(Dataset extract Opens)

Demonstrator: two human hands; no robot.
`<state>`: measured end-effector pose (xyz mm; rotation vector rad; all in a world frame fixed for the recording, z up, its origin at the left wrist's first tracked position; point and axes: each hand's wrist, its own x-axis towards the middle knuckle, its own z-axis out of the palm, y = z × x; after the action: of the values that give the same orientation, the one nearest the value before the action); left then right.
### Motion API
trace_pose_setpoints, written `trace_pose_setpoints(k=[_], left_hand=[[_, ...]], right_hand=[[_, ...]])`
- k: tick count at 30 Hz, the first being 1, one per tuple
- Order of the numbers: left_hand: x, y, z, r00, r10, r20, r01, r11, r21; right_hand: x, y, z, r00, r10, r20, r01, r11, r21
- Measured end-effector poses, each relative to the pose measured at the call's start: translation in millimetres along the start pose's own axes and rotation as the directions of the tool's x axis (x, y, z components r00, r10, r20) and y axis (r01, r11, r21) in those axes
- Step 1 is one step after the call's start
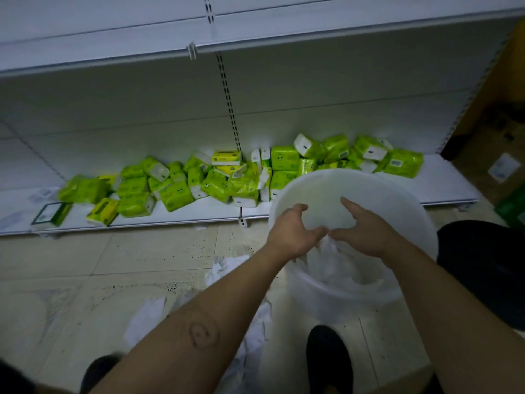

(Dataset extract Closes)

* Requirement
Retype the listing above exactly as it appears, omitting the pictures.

* Solution
Demonstrator: two human hands; no robot.
`<state>`: measured end-effector pose (xyz mm; rotation vector rad; all in a world frame fixed for the recording, z up, its origin at the left wrist's first tracked position; point and axes: each hand's wrist, its own x-axis towards the middle knuckle, its own z-axis out of the palm, y = z × x; after the action: of the values that give the same orientation, the one nearest the value before the action); left then right.
### Motion API
trace_pose_setpoints, written `trace_pose_setpoints(k=[_], left_hand=[[_, ...]], right_hand=[[_, ...]])`
- k: tick count at 30 Hz, the first being 1, one per tuple
- Order of the numbers: left_hand: x, y, z, r00, r10, r20, r01, r11, r21; right_hand: x, y, z, r00, r10, r20, r01, r11, r21
- Measured end-effector poses, each relative to the pose measured at the call's start: translation in millimetres along the start pose's own axes and rotation as the directions of the tool's x axis (x, y, z components r00, r10, r20) and y axis (r01, r11, r21) in those axes
- Step 1 is one step after the call's start

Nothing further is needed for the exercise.